Bay of Taiohae, Nuka Hiva

There are paved – well, concreted – roads linking the various villages and the modern traveller can only cling on in terror as a four-wheel drive truck negotiates a series of steep hairpin bends. Some are so acute that the vehicle stops in the middle and backs up a little so it can actually make the curve. The slopes are precipitous, and it is awe-inspiring to imagine people actually climbing them on paths between villages. Yet on one ridge there is a human-made tunnel, cut through the basalt and known locally as ‘the love tunnel’ for the opportunities in inter-village romance it facilitated.

Caption: The ‘love tunnel’ cut through a basalt ridge, Tahuata

There are many other stories from the Marquesas Islands or, to be more accurate, from Te Fenua Enata, the ‘Land of Men’. Stories of poets and painters; stories of invasive species, whether vegetative or animal, including homo sapiens; stories of tikis, tapa, and tattoos; stories of one of the greatest human migrations ever known.

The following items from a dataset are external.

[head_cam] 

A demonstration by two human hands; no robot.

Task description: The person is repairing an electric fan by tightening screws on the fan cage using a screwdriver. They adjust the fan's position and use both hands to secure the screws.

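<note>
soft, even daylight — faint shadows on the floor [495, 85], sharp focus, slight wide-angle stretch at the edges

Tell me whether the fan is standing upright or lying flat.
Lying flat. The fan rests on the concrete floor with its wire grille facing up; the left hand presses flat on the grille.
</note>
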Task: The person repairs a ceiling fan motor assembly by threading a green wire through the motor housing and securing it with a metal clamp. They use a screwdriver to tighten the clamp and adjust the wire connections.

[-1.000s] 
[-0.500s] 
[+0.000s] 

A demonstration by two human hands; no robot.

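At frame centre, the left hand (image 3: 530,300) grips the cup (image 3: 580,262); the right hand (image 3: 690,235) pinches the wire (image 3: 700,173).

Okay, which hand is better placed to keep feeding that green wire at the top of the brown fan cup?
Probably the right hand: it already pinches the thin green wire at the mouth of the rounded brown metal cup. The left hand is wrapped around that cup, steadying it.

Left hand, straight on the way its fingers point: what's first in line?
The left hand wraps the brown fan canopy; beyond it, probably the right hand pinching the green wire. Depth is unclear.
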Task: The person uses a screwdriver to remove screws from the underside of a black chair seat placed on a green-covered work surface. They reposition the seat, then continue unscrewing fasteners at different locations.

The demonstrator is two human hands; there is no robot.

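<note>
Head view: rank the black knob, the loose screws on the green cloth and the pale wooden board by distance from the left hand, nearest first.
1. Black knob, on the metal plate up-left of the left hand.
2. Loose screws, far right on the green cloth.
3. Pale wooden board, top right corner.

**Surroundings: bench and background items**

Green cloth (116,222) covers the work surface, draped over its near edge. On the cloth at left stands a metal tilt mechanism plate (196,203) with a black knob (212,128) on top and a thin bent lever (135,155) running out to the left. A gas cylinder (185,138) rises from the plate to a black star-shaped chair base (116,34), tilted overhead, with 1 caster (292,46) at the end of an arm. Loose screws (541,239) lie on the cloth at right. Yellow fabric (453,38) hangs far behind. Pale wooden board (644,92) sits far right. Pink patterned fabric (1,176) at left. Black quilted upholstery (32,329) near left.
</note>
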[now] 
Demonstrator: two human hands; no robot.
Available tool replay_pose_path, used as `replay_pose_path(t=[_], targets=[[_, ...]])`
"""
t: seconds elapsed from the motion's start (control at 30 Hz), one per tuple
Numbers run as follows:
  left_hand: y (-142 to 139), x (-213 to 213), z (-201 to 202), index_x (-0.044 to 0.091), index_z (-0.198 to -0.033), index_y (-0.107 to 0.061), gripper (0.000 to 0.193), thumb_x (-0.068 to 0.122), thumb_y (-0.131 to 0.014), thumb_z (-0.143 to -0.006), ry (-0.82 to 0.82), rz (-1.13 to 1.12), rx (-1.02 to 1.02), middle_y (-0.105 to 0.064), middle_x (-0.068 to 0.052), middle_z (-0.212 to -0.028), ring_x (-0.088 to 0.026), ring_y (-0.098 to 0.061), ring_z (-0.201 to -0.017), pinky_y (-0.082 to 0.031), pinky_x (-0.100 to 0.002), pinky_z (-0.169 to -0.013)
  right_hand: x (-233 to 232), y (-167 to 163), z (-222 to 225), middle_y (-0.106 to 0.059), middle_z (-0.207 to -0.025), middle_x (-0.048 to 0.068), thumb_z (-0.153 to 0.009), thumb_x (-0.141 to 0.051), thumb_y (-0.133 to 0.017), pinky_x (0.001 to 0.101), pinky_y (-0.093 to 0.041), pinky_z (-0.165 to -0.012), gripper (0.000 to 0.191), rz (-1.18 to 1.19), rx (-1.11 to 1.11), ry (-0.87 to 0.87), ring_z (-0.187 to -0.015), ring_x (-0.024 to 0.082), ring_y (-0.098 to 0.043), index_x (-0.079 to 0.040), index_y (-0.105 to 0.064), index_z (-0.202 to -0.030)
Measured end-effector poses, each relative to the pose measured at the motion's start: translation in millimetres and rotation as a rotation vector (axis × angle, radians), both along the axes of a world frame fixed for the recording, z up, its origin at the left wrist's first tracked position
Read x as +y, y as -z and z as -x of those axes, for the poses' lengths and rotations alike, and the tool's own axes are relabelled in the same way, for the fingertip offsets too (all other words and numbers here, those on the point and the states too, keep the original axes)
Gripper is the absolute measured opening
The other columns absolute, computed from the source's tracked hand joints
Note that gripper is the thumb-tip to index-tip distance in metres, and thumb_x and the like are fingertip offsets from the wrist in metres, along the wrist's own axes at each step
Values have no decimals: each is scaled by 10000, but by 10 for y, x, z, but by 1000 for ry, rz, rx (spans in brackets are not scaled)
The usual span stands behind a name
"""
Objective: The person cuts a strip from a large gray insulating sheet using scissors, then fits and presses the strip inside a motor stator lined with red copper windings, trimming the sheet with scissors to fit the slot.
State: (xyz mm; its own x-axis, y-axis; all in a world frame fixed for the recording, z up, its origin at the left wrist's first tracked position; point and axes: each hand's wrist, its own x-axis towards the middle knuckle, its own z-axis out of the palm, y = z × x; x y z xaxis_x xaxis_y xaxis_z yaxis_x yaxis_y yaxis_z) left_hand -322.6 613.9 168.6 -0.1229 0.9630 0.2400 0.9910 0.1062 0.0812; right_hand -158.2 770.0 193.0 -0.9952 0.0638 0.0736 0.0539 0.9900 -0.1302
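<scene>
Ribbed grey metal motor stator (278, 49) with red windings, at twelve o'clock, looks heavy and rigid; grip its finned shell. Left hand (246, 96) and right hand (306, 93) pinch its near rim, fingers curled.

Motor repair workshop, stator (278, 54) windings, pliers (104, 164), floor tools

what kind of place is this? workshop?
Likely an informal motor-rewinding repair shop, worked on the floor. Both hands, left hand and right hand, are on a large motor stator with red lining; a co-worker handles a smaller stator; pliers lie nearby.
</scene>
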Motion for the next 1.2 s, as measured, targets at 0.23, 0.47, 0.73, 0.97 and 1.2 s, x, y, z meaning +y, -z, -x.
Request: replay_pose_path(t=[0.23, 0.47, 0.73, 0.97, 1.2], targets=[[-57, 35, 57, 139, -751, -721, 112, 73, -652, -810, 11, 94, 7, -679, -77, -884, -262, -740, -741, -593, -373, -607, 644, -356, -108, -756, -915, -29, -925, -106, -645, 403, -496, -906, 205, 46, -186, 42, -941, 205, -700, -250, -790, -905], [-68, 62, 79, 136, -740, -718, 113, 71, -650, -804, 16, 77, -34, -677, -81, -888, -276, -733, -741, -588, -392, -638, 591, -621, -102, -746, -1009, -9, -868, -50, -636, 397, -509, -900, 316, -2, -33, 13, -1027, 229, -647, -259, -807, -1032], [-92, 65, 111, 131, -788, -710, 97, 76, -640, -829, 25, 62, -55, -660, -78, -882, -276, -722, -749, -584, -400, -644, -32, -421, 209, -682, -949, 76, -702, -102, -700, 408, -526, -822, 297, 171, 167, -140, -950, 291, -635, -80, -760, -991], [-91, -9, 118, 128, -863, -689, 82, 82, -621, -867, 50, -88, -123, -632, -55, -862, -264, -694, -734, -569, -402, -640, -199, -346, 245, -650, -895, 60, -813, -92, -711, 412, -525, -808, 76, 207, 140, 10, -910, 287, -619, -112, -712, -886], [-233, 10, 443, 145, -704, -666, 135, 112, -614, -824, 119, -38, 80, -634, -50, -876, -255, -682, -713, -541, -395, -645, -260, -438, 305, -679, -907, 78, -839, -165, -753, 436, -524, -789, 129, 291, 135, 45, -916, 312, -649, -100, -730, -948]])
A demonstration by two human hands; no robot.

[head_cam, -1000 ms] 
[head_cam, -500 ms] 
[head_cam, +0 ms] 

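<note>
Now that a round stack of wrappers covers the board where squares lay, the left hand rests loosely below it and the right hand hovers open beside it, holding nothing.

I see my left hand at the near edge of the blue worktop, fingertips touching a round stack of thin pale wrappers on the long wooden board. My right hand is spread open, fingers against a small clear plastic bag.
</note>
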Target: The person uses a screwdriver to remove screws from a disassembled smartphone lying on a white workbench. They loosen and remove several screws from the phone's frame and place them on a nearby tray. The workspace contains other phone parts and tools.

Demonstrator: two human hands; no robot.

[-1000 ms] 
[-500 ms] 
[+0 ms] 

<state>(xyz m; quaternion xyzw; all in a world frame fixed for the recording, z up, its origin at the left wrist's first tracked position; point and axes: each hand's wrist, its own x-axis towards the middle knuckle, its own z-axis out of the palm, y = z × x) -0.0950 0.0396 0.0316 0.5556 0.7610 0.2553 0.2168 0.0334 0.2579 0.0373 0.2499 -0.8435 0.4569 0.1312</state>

But those are stories I shall save for other blogs.There has been so much to absorb over the past twelve days, it will take time for me to process the experience. 

Tonight we return to the real world, flying via Auckland on our way back to Australia. I have only just heard about the cyclone which struck the North Island last week and can only hope that our flight is still going ahead. I have heard nothing from Air Tahiti Nui to suggest otherwise. So hopefully we will be airborne at two o’clock tomorrow morning, lose a day as we cross the date line, then arrive in Sydney in time to catch our connecting flight to Melbourne. Where the next adventure begins.

References

Chester, S., Baumgartner, H., Frechoso, D., & Oetzel, J. (2004). The Marquesas Islands: MaveMai (2nd ed.). Tahiti, French Polynesia: CTPM.

Dening, G. (2004). Beach crossings: Voyaging across times, cultures, and self. Carlton, VIC (Australia): The Miegunyah Press.

Melville, H. (1968 / 1846). Typee: A peep at Polynesian life. [The Northwestern-Newberry edition]. Evanston & Chicago, IL: Northwestern University Press and the Newberry Library.

Suggs, R. C., & Lichtenstein, B. (2001). Manuiota’a: Journal of a voyage to the Marquesas Islands. Papeete, Tahiti: Pa-eke Press.